3D printing technology is a more accurate tool than an experienced surgeon in performing femoral bone tunnels in multi-ligament knee injuries
Purpose
Current surgical methods for multi-ligament knee reconstruction involve the creation of several reconstruction tunnels in the distal femur. However, the limited bone mass in the knee increases the risk of tunnel convergence. Increasing the accuracy of tunnel direction can minimize tunnel collision during anatomical reconstruction. 3D-printed patient-specific instrumentation (PSI) has gained prominence in orthopaedic surgery due to its precision. This study aims to compare the accuracy of PSI with that of the ‘freehand’ approach by an experienced surgeon for drilling the medial and lateral femoral tunnels while adhering to the recommended angulations for multi-ligament knee injuries.
Methods
Ten cadaveric knees underwent computerized tomography (CT) scans to identify anatomical femoral attachments of the lateral collateral ligament (LCL), popliteal tendon (PT), medial collateral ligament (MCL) and posterior oblique ligament (POL).

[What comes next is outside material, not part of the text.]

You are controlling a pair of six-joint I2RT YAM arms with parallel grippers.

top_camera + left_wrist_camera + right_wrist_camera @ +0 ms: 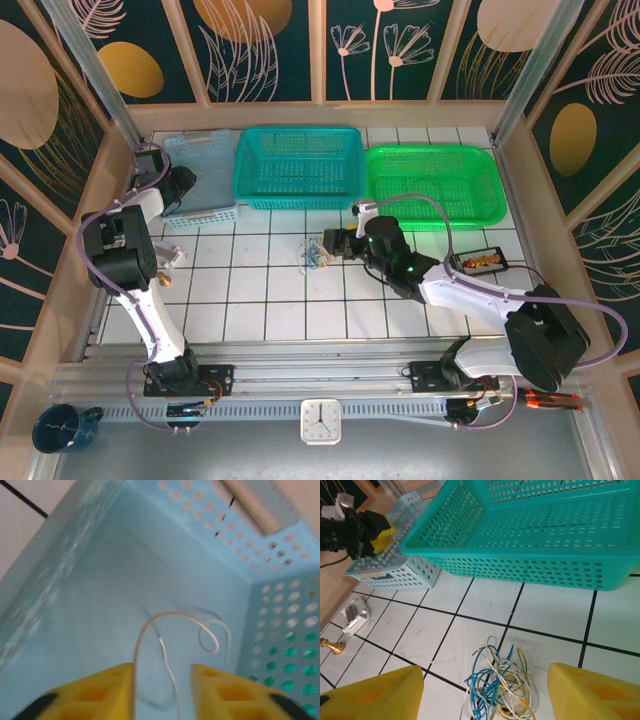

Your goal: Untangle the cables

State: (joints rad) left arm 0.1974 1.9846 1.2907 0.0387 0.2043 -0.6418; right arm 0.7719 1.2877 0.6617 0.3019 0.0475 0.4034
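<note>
Left gripper: I am pointing my left gripper [162,675] down into the light-blue basket [90,595], which is sitting at the far left of the tiled table [250,300]. Its yellow fingers [107,692] are standing apart with a clear gap between them.

Whitish cable: a single whitish cable [170,614] is arcing up out of that gap and curling over the basket floor. It is running close along the inner edge of one finger, and I cannot tell whether it is touching.

Right gripper: I am holding my right gripper [485,680] low over the tiles with its jaws spread wide, gripping nothing.

Tangle of cables: the tangle of cables [500,692], blue, whitish and yellowish, is lying on a white tile near the middle of the table. It is showing between my two right fingers, with neither one touching it. It is lying near the teal basket [545,530] but apart from it.

Baskets: the light-blue, the teal and the green basket [435,185] are sitting in a row along the far edge.

Other things: a small white object [355,615] and a brass-coloured piece [332,646] are lying on the tiles near the light-blue basket, well apart from the tangle.
</note>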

Using Materialise Mimics Medical v25.0 software, virtual planning of a bone tunnel for each ligament was performed, and a total of four tunnels per knee were obtained. Ten PSIs were designed for five knees: five for the medial side and five for the lateral side. The first five knees were operated on via PSI, and the other five knees were operated on by an experienced surgeon using freehand drilling based on preoperative plans. The angular deviation and entry point were assessed by overlaying post-operative CT images onto preoperative CT images.
Results
In the freehand group, the median angular deviation was 22.3°, with an interquartile range (IQR) of 17.6–25.2°. The PSI group presented a significantly greater accuracy in angular deviation for femoral tunnels of 5.7°, with an IQR of 4–8.2° (p < 0.001). Compared with that in the preoperative planning group, the median entry point distance in the freehand group was 5.5 mm, with an IQR of 2.6–8.8 mm. The PSI group had a median entry point distance of 4.2 mm, with an IQR of 3.6–5.7 mm (p = n.s).
Conclusions
Compared with the freehand technique performed by an experienced surgeon, PSI demonstrated significantly greater accuracy in terms of the mean angular deviation.